Intel Mandates Universities Receiving Funds Not File Patents
sproketboy writes "Since January, four U.S. universities have agreed to host Intel Science and Technology Centers that will be funded at the rate of $2.5 million a year for five years. But wait, there's a catch: the company has made it a condition that in order to receive the millions, your university must open source any resulting software and inventions that come out of this research funding."
In that scenario, the university publishes the idea and it becomes prior art.
While I like this idea, doesn't it cause problems with first to file?
I just imagine a scenario where a university discovers something, doesn't file a patent, and megacorp comes along and patents it. With first to file, Megacorp gets the patent.
Maybe there's something I'm missing, but to me it would seem better that the university file the patent, but not be able to enforce it.
As long as the university publishes their discoveries, there would be demonstrable prior art.
If I can be modded down for being a troll, can I be modded up for being an orc, or a balrog?
I like bashing faceless mega corporations as much as the next guy, but this seems to be ... a benign act.

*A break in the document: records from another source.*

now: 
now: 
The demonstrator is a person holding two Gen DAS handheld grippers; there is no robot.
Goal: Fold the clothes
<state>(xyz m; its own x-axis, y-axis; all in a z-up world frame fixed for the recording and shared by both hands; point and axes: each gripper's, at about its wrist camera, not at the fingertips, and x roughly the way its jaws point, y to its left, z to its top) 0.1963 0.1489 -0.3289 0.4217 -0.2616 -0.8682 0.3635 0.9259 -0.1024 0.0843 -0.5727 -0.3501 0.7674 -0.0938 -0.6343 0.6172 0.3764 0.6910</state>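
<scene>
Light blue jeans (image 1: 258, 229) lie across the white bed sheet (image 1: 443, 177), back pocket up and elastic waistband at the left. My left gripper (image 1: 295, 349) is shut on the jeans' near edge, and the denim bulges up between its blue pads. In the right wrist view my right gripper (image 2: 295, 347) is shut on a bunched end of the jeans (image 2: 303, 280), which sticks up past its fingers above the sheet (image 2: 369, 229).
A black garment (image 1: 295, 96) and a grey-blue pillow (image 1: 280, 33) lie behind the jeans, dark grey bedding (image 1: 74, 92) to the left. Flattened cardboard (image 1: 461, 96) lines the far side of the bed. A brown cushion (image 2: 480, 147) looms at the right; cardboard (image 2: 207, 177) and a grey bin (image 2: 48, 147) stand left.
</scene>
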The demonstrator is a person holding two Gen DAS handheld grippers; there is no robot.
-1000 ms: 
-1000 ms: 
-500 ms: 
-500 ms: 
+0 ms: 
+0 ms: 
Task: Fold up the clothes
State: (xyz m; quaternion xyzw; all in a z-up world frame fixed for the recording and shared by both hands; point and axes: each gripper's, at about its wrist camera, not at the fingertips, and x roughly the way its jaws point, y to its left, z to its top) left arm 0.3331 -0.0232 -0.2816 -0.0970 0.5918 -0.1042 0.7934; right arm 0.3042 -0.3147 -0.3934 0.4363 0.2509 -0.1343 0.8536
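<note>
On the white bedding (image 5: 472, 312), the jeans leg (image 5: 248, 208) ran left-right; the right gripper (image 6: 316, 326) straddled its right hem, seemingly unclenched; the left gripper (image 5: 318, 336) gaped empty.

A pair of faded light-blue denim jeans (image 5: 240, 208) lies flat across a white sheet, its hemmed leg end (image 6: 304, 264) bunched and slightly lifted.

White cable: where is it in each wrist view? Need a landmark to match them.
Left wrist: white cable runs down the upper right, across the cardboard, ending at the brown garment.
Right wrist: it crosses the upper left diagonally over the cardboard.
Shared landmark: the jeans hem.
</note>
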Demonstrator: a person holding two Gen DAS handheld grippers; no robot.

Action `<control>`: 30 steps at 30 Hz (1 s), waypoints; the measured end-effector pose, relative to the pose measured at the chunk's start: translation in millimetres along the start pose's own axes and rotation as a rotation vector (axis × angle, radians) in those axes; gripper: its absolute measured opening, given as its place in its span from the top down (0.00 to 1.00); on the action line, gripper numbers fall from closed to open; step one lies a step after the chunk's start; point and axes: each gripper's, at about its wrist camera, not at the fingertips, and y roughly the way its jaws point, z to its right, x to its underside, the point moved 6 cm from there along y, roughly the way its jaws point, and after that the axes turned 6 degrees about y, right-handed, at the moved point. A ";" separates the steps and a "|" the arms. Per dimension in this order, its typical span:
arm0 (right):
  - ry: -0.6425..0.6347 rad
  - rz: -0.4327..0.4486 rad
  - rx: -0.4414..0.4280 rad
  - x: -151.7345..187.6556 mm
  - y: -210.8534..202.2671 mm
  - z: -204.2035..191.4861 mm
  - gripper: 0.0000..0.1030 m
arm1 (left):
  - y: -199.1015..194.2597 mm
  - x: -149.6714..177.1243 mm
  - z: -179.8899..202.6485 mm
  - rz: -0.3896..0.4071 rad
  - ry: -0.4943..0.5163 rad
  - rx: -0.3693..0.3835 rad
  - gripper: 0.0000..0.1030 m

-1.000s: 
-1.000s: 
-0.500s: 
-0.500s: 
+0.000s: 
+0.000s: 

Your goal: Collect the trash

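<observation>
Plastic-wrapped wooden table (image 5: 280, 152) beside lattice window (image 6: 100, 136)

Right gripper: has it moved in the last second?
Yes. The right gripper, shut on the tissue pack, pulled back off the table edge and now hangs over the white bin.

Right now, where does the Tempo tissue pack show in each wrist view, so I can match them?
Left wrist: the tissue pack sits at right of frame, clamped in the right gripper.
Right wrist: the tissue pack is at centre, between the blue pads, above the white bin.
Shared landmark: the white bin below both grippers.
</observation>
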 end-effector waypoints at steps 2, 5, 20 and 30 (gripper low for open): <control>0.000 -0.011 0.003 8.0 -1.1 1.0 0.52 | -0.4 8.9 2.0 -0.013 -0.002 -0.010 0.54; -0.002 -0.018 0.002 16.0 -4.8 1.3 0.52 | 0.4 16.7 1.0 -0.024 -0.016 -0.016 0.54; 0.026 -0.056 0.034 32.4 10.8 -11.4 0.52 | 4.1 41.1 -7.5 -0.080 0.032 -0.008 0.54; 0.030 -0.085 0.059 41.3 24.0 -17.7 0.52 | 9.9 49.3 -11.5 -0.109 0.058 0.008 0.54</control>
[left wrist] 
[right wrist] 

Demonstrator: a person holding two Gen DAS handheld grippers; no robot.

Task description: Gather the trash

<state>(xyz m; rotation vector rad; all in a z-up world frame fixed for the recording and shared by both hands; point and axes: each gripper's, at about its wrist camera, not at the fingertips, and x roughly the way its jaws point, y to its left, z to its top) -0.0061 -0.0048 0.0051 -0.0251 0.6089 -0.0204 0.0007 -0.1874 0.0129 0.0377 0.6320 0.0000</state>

It doesn't prevent AMD benefiting from the useful technology, it just prevents the patents. That's the ideal situation. They're providing an incentive to invent things without the temporary monopoly.
You get to a point where you realize that as soon as you spend a shitload of money trying to corner the market on something, the time you've wasted ends up giving the competition a leg-up in a new area you SHOULD have been spending that time and energy working on.
Just open source fucking everything and use it to make money on support. There is no gross margin in hardware anymore, and none in the perceivable future -- and Intel knows it.
The dangers of knowledge trigger emotional distress in human beings.
This is so wrong I have to ask, are you mentally challenged? First to file does not change rules about publication or who can claim inventions. It only changes the rules covering what happens when two groups attempt to patent the same thing at nearly the same time.
So why aren't we doing this with the national science foundation as well? Shouldn't research paid for "by the people" be available "to the people"?
It doesn't prevent AMD benefiting from the useful technology, it just prevents the patents. That's the ideal situation. They're providing an incentive to invent things without the temporary monopoly.
Agreed. I see nothing at all wrong with this restriction.
Given that Intel funded them they could have asked for ownership, but instead asked for Open Sourcing any developments. Good on Intel.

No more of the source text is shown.